Smartest and dumbest subreddits as judged by submission title readability
Alright, time to put the readability UDF from my last post to work on some data! For today’s analysis, I’ll once again use this Reddit submission corpus, which contains submission data from from the years 2006-2015.
The questions that motivate today’s analysis are simple, but fun: Which popular subreddits have the highest average
submission title reading level? Which ones have the lowest? Or, more glibly, “Which subreddits are smart, and which are
dumb?” My custom READABILITY()
function for Drill will help us settle this.

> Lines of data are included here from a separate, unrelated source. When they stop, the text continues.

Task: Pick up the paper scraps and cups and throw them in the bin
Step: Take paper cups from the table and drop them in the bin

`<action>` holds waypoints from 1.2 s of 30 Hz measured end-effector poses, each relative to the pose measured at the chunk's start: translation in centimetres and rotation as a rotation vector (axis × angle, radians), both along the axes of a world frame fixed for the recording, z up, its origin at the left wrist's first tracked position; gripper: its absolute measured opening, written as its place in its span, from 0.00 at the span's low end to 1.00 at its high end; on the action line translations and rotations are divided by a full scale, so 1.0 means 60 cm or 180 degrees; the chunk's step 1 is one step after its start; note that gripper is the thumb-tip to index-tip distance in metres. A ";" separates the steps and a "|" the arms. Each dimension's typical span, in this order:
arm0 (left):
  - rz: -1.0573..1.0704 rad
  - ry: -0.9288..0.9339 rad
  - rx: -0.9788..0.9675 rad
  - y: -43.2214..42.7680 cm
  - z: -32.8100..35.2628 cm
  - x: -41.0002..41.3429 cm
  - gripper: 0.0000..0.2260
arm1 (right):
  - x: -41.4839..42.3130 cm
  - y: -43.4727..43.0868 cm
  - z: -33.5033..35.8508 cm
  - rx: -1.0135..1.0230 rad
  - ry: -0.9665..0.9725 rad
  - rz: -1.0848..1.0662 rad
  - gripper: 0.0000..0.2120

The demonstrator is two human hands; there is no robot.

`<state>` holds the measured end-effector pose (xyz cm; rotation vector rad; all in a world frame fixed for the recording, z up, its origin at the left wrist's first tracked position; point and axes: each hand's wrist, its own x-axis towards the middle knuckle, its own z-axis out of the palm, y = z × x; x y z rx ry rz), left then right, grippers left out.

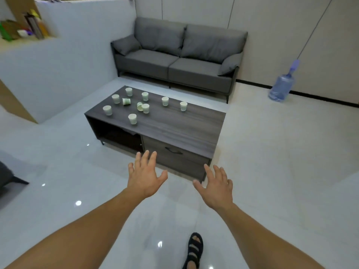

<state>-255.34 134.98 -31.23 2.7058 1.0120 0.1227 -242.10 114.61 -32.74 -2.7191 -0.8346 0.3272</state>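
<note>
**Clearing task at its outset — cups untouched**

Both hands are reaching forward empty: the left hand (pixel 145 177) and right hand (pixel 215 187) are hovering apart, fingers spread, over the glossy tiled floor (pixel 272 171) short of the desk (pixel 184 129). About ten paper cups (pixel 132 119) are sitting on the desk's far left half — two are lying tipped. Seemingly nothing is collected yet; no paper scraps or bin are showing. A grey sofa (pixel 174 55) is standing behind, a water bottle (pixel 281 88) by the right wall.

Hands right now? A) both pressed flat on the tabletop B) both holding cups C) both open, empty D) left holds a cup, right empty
C: the left hand and right hand have spread fingers and hold nothing; the cups sit on the table.
</note>
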 end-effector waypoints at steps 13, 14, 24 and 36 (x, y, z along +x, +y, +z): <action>0.0890 0.0173 -0.0084 0.244 -0.015 0.159 0.34 | 0.269 0.314 -0.023 -0.0159 0.0223 0.0819 0.38; 0.0933 0.0216 -0.0125 0.266 -0.022 0.170 0.35 | 0.279 0.340 -0.027 -0.0184 0.0240 0.0857 0.38; 0.0518 0.0269 -0.0353 0.575 -0.075 0.342 0.38 | 0.422 0.597 -0.064 -0.0477 0.0402 0.0440 0.39; -0.0252 0.0366 -0.0483 0.813 -0.062 0.579 0.40 | 0.589 0.784 -0.101 -0.0672 0.0734 -0.0185 0.39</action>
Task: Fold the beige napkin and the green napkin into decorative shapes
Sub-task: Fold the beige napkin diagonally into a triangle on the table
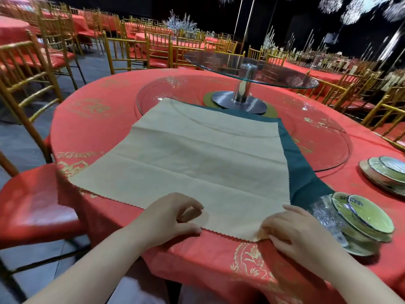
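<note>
- While the beige napkin (197, 159) lies spread flat on the desk (92, 128), it reaches straight away from the person. Its scalloped near hem is close to the desk's front edge and its far hem is up on the glass turntable (328, 137).
- Left hand (171, 218) pinches that near hem a little left of its middle, thumb along the edge and forefinger curled on top.
- Right hand (293, 231) grips the near right corner, where the cloth puckers slightly under curled fingers.
- Both hands hold the same hem, so neither is nearer; the whole sheet lies forward of them. Any first fold, as I judge it, must carry this hem away from the body toward the far hem.
- Green napkin (302, 172) lies under the beige one, showing only as a band along the far and right sides, with no hand on it.
- Wrapped dishes (363, 218) stand just beside the right hand, close enough for a wide sweep to nudge them.
- By my reading, 0 of the 2 napkins is shaped yet.
</note>
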A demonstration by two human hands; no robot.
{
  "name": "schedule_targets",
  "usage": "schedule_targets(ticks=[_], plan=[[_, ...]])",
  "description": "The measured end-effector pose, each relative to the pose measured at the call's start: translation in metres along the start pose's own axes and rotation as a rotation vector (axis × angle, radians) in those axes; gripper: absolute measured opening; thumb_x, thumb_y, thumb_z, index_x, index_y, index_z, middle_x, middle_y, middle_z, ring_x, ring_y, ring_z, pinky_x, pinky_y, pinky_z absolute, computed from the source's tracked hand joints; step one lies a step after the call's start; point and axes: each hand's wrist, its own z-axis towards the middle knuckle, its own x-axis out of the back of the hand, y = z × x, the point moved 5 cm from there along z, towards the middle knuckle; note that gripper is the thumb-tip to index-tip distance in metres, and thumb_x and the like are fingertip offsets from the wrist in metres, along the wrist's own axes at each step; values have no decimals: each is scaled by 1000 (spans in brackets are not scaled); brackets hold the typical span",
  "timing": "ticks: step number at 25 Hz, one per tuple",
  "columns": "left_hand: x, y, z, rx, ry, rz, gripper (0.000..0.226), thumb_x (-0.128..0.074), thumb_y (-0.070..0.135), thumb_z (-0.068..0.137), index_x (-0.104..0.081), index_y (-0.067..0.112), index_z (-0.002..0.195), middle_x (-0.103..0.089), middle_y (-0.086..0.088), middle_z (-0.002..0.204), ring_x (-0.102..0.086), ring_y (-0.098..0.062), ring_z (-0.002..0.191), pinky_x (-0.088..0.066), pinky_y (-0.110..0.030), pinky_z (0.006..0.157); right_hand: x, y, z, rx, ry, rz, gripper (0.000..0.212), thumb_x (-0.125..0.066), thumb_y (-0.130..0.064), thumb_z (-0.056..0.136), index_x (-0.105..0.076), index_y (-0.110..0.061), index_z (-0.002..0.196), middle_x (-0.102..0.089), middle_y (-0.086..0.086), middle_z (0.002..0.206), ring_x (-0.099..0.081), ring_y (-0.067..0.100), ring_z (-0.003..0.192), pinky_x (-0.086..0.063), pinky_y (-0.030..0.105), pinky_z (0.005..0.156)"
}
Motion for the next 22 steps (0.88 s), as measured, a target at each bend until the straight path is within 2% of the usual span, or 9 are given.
schedule_targets(ticks=[3, 7, 9, 12, 14, 16, 18, 20, 22], plan=[[1, 2, 2, -13, 17, -9, 54, -52, 68, 60, -66, 33, 99, -64, 20, 98, -51, 3, 97, -42, -19, 85, -2, 8, 5, -47, -54, 4, 14, -52, -41, 72, -59, -37, 84, -62, -23, 74, -53, -5, 74, -36, 24, 92], [-1, 12, 0, -88, 41, -19, 41, -50, 60, 71, -72, 28, 83, -67, 19, 92, -52, 3, 95, -43, -20, 80, 3, 4, 0, -147, -41, 162, 23, -56, -55, 75, -64, -37, 85, -61, -26, 76, -54, -2, 74, -38, 12, 78], [1, 14, 2, -113, 66, -4, 40, -49, 58, 74, -73, 27, 81, -68, 18, 89, -54, 2, 92, -44, -21, 77, 6, -1, -4, -161, -21, 225, 26, -61, -58, 74, -63, -37, 88, -61, -27, 79, -56, -3, 78, -38, 12, 78], [6, 17, 5, -92, 66, 32, 46, -42, 61, 75, -71, 26, 84, -68, 15, 87, -56, -1, 87, -45, -25, 78, 6, -8, -12, -152, -58, 228, 40, -56, -71, 71, -58, -38, 94, -60, -26, 87, -53, -5, 84, -37, 12, 81], [10, 19, 7, -77, 66, 49, 48, -38, 62, 76, -69, 27, 87, -67, 16, 87, -57, -2, 86, -47, -27, 79, 6, -12, -17, -143, -30, 158, 34, -62, -59, 71, -61, -35, 94, -60, -25, 91, -54, -4, 85, -38, 16, 83], [14, 22, 7, -76, 69, 44, 48, -36, 62, 75, -68, 28, 88, -64, 20, 84, -56, -1, 85, -46, -25, 79, 10, -10, -21, -160, 68, 87, 21, -66, -32, 69, -65, -28, 90, -63, -19, 90, -58, 6, 85, -41, 21, 81], [17, 24, 4, -71, 84, -4, 43, -41, 59, 76, -68, 27, 87, -61, 25, 80, -56, 0, 85, -44, -21, 78, 21, -1, -21, -232, 153, 65, 24, -67, -13, 63, -67, -24, 85, -66, -14, 89, -60, 10, 85, -42, 23, 80], [21, 24, 1, -53, 118, -115, 26, -54, 48, 79, -69, 26, 82, -65, 22, 76, -58, 2, 83, -43, -16, 75, 37, 9, -15, -300, 184, 58, 27, -75, -3, 65, -68, -24, 79, -66, -16, 85, -61, 8, 80, -45, 24, 74], [26, 26, -3, -31, 153, -219, 14, -59, 38, 80, -68, 28, 76, -67, 15, 80, -61, -2, 78, -43, -13, 70, 55, 14, -3, -370, 175, 176, 32, -76, -1, 67, -68, -31, 74, -65, -20, 77, -58, 3, 77, -45, 21, 69]])
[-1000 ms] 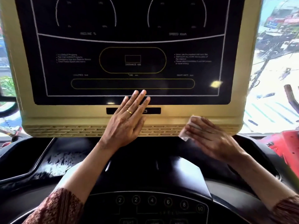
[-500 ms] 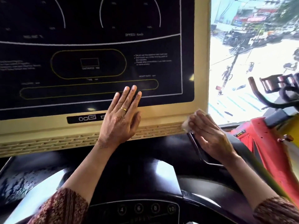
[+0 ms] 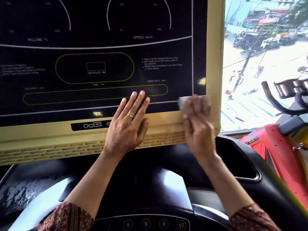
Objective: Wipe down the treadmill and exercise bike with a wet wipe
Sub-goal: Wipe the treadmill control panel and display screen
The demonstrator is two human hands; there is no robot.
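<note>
The treadmill console fills the view: a black display point(image 3: 100, 47) in a gold frame point(image 3: 50, 135). My left hand point(image 3: 128, 127) lies flat with straight fingers on the lower frame, its fingertips reaching the display. My right hand point(image 3: 198, 129) is blurred with motion. It holds a crumpled white wet wipe point(image 3: 184, 103) against the display's lower right corner. The red exercise bike point(image 3: 275, 147) stands to the right, its black handlebar point(image 3: 273, 104) in front of the window.
Below the console are the glossy black deck with a recessed tray point(image 3: 238, 164) at right and a row of numbered buttons point(image 3: 146, 224) at the bottom edge. A wet smear shows on the deck at lower left. A window onto a street lies beyond the console's right edge.
My right hand has carried the wipe up from the vent slots to the display's lower right corner. My left hand stays flat on the console. My view has shifted right.
</note>
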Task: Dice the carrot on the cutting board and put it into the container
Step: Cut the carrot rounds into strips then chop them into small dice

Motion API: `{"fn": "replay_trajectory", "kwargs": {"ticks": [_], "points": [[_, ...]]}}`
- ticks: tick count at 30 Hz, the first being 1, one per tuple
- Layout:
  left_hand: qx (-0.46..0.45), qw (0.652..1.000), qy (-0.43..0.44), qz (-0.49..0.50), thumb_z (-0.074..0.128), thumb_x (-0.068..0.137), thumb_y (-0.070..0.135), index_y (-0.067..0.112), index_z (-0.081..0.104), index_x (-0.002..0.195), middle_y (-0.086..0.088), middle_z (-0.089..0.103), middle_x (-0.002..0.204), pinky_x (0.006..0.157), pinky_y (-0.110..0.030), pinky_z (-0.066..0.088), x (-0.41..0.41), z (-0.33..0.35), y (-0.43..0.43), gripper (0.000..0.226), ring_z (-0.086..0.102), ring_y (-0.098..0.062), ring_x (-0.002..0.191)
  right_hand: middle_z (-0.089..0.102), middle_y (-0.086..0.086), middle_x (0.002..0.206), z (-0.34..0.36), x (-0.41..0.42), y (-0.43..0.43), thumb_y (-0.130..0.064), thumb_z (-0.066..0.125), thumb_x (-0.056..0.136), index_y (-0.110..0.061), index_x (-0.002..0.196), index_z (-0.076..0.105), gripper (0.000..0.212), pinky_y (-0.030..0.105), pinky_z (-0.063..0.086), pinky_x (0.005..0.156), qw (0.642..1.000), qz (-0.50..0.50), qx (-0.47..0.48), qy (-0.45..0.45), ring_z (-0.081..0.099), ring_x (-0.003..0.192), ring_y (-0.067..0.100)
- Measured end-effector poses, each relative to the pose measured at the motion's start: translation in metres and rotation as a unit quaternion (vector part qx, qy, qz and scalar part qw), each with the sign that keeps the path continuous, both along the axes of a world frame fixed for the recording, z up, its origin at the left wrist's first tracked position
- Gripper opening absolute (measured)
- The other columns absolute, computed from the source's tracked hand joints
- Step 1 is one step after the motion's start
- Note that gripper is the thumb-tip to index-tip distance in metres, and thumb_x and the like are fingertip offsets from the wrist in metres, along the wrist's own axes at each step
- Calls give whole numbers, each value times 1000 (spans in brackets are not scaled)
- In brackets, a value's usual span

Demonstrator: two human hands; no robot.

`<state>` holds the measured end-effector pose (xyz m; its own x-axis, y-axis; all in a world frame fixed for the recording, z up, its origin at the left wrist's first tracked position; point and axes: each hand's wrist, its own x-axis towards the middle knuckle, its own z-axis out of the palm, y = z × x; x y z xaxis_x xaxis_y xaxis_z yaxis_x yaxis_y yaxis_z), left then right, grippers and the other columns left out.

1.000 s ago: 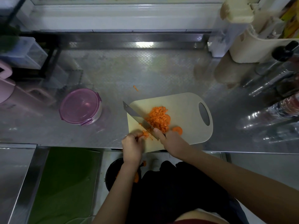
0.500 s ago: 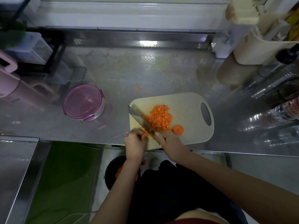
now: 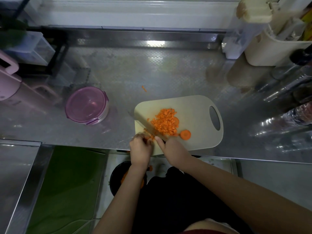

As usual when performing a slightly sophisticated analysis, I first shuffle the data through some VIEWs in order to grapple with it on my terms. In this case the prep work consisted of two VIEWs, which were constructed as follows:
CREATE VIEW reddit_readability AS
SELECT title, READABILITY(title) ARI, subreddit
FROM hdfs.`/data/RS_full_corpus.json`
WHERE over_18 = 'false';
which is in turn fed into:
CREATE VIEW reddit AS
SELECT subreddit, COUNT(title) posts, AVG(ARI) `avg ARI`
FROM reddit_readability
GROUP BY subreddit;
From here the query to ask for ‘smart’ subreddits (as I’ve defined them) is easy:
> SELECT subreddit, posts, `avg ARI` FROM reddit WHERE posts > 100000 ORDER BY `avg ARI` DESC LIMIT 10;
+------------------------+---------+---------------------+
| subreddit | posts | avg ARI |
+------------------------+---------+---------------------+
| spam | 287305 | 15.658034632014635 |
| longtail | 134202 | 15.38567146310872 |
| ModerationLog | 356311 | 12.622485326455028 |
| modlog | 266188 | 12.477493297559754 |
| RisingThreads | 142485 | 11.752936255500762 |
| worldpolitics | 163290 | 11.633828401867433 |
| WritingPrompts | 150776 | 11.348865875111446 |
| environment | 185858 | 11.167274719418218 |
| Random_Acts_Of_Amazon | 184420 | 11.14375363175314 |
| conspiro | 179705 | 10.868244970017907 |
+------------------------+---------+---------------------+
These results aren’t too surprising. Once the internal Reddit stuff is out of the way you’re left with some subjects that are pretty stereotypically high-minded: global politics, literary pursuits, and environmental issues. Also conspiracy theories, for some reason. That one’s weird.
Alright! On to the dumb stuff!
> SELECT subreddit, posts, `avg ARI` FROM reddit WHERE posts > 100000 ORDER BY `avg ARI` LIMIT 10;
+-----------------------+----------+---------------------+
| subreddit | posts | avg ARI |
+-----------------------+----------+---------------------+
| me_irl | 132477 | -6.597215524826628 |
| itookapicture | 226074 | 2.591935687626967 |
| Fireteams | 1600719 | 3.1183569978499373 |
| amiugly | 108643 | 3.135287171164027 |
| Kikpals | 170943 | 3.3521135496701313 |
| offmychest | 242639 | 3.794396824263522 |
| Jokes | 163818 | 4.192728884240217 |
| 4chan | 107196 | 4.337776062292176 |
| GlobalOffensiveTrade | 823488 | 4.346750167026149 |
| reactiongifs | 279156 | 4.464272224403798 |
+-----------------------+----------+---------------------+
Yup. I can see why these subreddits are dumb. They might not be bad, but they’re definitely not exactly intellectual. Instead it looks like they focus on funny stuff (jokes, Internet memes, gifs) and personal vanity.
I’d like to close on a more technical note that may help those of you looking to perform similar analyses: If you want
to use a Drill UDF in a cluster setting, as I did here (a six-node HDFS configuration, for those curious) be sure to
copy the relevant .jar files to the jars/3rdparty
directory of each machine’s Drill install. That’s all the setup required
to start using the custom functions you’ve written on big data right away!